The evaporator 8 is provided on the downstream side of the second expansion valve 7. The evaporator 8 is a heat exchanger for exchanging heat between the external air and the refrigerant. A fan (not shown) is provided in the vicinity of the evaporator 8 so that heat exchange between air and the refrigerant can be forcibly performed. The low-temperature and low-pressure liquid refrigerant that has passed through the second expansion valve 7 evaporates by exchanging heat with the outside air when passing through the evaporator 8 and becomes a low-temperature and low-pressure gaseous refrigerant.

The accumulator 15 is provided on the downstream side of the evaporator 8. The accumulator 15 is a container for storing the liquid refrigerant that could not be completely evaporated by the evaporator 8. After the liquid component is removed by the accumulator 15, the gaseous refrigerant is sent to the first compressor 1 again and compressed. By continuously repeating such a cycle (refrigeration cycle), the refrigerating apparatus 100 is operated.

The first bypass passage 10 is a passage coupling the first three-way valve 9 and the receiver 6. That is, the first bypass passage 10 branches from the main circuit 90 via the first three-way valve 9 and extends to the receiver 6. The first check valve 12 is provided on the first bypass passage 10. The first check valve 12 is configured to allow the refrigerant to flow only in the direction from the first three-way valve 9 toward the receiver 6.

The second bypass passage 11 couples the above-mentioned second check valve 18 and the second compressor 2, and the receiver 6. The first solenoid valve 13 is provided on the second bypass passage 11. The open and closed states of the first solenoid valve 13 can be switched by an electric signal from the outside.

The third bypass passage 16 is a passage that bypasses the downstream side of the accumulator 15 and between the first compressor 1 and the intermediate heat exchanger 3. The second three-way valve 17 is provided on the upstream side of the third bypass passage 16. That is, the third bypass passage 16 branches from the main circuit 90 via the second three-way valve 17.

The control unit 80 is provided to switch between the open and closed states of each valve device described above and the operating state of the first compressor 1 and the second compressor 2 by an electric signal. Specifically, the control unit 80 can switch between the open and closed states of the first expansion valve 5, the first three-way valve 9, the second three-way valve 17, the first solenoid valve 13, and the second solenoid valve 14. Further, the control unit 80 can place at least one of the first compressor 1 and the second compressor 2 in an operating state and the other in a stopped state.
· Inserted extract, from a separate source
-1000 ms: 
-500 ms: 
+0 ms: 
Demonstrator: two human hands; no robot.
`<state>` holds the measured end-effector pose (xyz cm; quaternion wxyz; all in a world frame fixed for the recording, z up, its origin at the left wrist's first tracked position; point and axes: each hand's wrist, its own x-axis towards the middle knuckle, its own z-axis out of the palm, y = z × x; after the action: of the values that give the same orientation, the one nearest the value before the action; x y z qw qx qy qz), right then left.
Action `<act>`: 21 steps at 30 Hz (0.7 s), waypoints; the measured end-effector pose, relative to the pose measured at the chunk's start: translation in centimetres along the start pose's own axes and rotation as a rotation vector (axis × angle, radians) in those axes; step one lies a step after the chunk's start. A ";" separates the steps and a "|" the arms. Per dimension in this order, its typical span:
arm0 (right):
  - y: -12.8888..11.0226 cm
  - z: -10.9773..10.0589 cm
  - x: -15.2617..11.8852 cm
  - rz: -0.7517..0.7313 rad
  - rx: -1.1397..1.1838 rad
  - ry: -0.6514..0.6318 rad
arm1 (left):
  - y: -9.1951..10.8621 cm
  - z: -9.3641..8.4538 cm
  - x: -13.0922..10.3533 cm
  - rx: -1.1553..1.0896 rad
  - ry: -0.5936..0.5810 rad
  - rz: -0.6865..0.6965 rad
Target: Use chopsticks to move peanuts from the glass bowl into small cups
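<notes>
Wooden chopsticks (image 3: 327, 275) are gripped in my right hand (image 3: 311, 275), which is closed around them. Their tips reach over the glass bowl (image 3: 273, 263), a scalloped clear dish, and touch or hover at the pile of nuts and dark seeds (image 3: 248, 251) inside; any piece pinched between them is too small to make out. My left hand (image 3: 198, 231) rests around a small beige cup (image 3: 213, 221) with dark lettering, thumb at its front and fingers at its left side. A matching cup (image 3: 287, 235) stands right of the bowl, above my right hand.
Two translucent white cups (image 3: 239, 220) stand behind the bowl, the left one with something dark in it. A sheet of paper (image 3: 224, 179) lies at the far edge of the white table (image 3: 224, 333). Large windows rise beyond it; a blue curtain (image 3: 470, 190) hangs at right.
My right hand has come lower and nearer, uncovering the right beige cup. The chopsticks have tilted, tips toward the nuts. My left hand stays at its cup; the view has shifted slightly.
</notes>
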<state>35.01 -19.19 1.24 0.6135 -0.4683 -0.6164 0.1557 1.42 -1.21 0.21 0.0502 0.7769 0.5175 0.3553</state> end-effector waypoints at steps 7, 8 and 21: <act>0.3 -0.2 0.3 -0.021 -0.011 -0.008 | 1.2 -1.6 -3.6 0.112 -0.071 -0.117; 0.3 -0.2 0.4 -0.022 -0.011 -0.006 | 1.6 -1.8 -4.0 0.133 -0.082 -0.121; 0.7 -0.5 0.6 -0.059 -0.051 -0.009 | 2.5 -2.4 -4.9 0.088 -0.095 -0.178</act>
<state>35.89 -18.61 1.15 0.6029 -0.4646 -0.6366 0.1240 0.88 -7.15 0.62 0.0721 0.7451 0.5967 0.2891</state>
Subsequently, an example of the operation of the refrigerating apparatus 100 will be described. As shown in FIG. 1, in normal operation of the refrigerating apparatus 100, the control unit 80 closes the first solenoid valve 13. Further, the control unit 80 switches over to the open state of the first three-way valve 9 so that the first three-way valve 9 is opened only in the direction from the intermediate heat exchanger 3 toward the second compressor 2. Further, the control unit 80 switches over to the open state of the second three-way valve 17 so that the second three-way valve 17 is opened only in the direction from the accumulator 15 toward the first compressor 1. As a result, the first bypass passage 10, the second bypass passage 11, and the third bypass passage 16 are closed, and the refrigerant circulates only in the main circuit 90. In the middle of circulating in the main circuit 90, the above-mentioned refrigeration cycle occurs continuously.

Here, a part of the gaseous refrigerant may be condensed inside the intermediate heat exchanger 3 to generate a liquid refrigerant. In particular, if the outside air temperature is excessively low, the liquid refrigerant may remain in the intermediate heat exchanger 3. If this liquid refrigerant is sent to the compressor as it is when the refrigerating apparatus 100 is started, liquid compression occurs, which affects the stable operation of the compressor.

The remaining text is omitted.